WHAT IS NEEDED:
Copy the data exactly. Images are the one exception.

____ PROVIDED DATA

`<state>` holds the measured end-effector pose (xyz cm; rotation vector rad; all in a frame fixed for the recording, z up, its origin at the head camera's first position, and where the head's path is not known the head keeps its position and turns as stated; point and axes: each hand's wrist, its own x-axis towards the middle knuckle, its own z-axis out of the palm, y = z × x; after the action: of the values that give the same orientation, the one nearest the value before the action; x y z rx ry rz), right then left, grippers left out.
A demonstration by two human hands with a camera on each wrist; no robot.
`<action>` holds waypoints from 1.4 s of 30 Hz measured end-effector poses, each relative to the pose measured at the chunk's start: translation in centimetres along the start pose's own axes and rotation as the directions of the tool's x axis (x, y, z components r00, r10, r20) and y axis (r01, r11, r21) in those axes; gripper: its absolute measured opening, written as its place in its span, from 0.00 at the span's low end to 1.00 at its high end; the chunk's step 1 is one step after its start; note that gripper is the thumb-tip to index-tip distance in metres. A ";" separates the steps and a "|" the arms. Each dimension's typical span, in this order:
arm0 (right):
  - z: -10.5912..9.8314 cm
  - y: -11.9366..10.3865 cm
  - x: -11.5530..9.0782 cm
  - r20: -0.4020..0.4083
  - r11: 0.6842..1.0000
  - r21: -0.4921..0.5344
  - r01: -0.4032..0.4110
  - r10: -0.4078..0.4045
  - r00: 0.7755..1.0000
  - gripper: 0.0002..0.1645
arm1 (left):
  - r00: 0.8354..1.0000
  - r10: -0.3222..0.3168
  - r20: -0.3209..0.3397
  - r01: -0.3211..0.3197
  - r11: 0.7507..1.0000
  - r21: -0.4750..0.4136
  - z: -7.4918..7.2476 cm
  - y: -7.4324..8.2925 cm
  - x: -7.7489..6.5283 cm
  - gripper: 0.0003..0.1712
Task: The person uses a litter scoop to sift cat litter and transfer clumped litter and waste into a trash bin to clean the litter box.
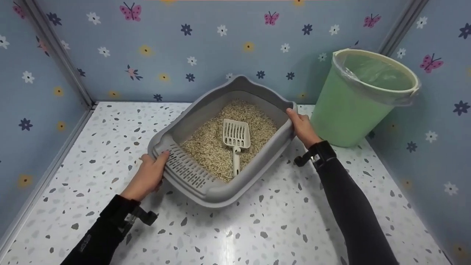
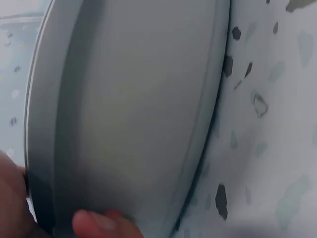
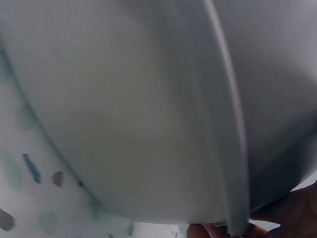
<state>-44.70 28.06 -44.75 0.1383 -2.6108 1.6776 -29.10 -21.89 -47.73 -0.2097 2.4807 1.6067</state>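
A grey litter box (image 1: 257, 165) stands turned at an angle on the speckled surface, its slotted step (image 1: 189, 167) toward the front left. Tan litter pellets (image 1: 206, 147) cover its floor, and a pale slotted litter scoop (image 1: 236, 134) lies on them, handle toward the front. My left hand (image 1: 149, 173) grips the rim at the left corner, thumb on top; in the left wrist view fingertips (image 2: 101, 223) curl under against the outer wall. At the right corner my right hand (image 1: 304, 127) holds the rim, thumb above; its fingers (image 3: 203, 231) show below the rim in the right wrist view.
A green bin (image 1: 349, 106) with a clear plastic liner stands in the back right corner, close to my right hand. Blue walls (image 1: 220, 48) with flowers and butterflies enclose the back and both sides. White speckled flooring (image 1: 235, 235) spreads in front of the box.
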 end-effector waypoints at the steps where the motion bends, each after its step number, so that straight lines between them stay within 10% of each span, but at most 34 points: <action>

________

EXPECTED OUTPUT:
`<state>` holds the measured end-effector pose (xyz cm; rotation vector rad; all in a frame fixed for the recording, z up, its origin at the head camera's first position, and where the head's path is not known the head keeps its position and turns as stated; point and axes: each hand's wrist, its own x-axis towards the middle knuckle, its own z-axis out of the palm, y = z × x; after the action: of the values that give the same orientation, the one nearest the value before the action; x y z rx ry rz), right then left, grippers left out.
A demonstration by two human hands with a camera on each wrist; no robot.
`<action>` holds waypoints from 1.4 s of 30 Hz measured end-effector poses, each relative to the pose measured at the chunk's start: translation in centimetres along the start pose's own axes and rotation as the directions of the tool's x axis (x, y, z components r00, r10, r20) and y axis (r01, r11, r21) in those axes; gripper: its absolute measured opening, written as its place in its span, from 0.00 at the span's low end to 1.00 at its high end; the chunk's step 1 is one step after its start; note that gripper is the thumb-tip to index-tip distance in metres. A ";" separates the steps and a "|" the arms. Each dimension's typical span, in this order:
arm0 (right):
  - z: -10.5912..9.8314 cm
  - y: -11.9366..10.3865 cm
  - x: -11.5530..9.0782 cm
  - r20: -0.4020..0.4083
  - r11: 0.6842..1.0000
  - r21: -0.4921..0.5344
  - r01: -0.4032..0.4110
  - r10: -0.4078..0.4045
  - r00: 0.7755..1.0000
  - gripper: 0.0002..0.1645
arm1 (left):
  - r00: 0.8354..1.0000
  - r10: -0.3222..0.3168
  - r20: -0.3209..0.3397
  - r01: -0.3211..0.3197
  - r11: 0.7507..1.0000
  - r21: -0.4750..0.4136
  - z: -7.4918..7.2476 cm
  - y: -7.4324..8.2925 cm
  - x: -7.7489..6.5283 cm
  - gripper: 0.0003..0.1712
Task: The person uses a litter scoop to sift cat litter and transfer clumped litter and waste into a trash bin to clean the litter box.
<state>-44.70 28.06 -44.75 0.1383 -2.6108 1.6776 -29.10 -21.89 -47.73 -0.2097 2.4807 1.6067</state>
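A grey litter box (image 1: 257, 165) stands turned at an angle on the speckled surface, its slotted step (image 1: 189, 167) toward the front left. Tan litter pellets (image 1: 206, 147) cover its floor, and a pale slotted litter scoop (image 1: 236, 134) lies on them, handle toward the front. My left hand (image 1: 149, 173) grips the rim at the left corner, thumb on top; in the left wrist view fingertips (image 2: 101, 223) curl under against the outer wall. At the right corner my right hand (image 1: 304, 127) holds the rim, thumb above; its fingers (image 3: 203, 231) show below the rim in the right wrist view.
A green bin (image 1: 349, 106) with a clear plastic liner stands in the back right corner, close to my right hand. Blue walls (image 1: 220, 48) with flowers and butterflies enclose the back and both sides. White speckled flooring (image 1: 235, 235) spreads in front of the box.
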 end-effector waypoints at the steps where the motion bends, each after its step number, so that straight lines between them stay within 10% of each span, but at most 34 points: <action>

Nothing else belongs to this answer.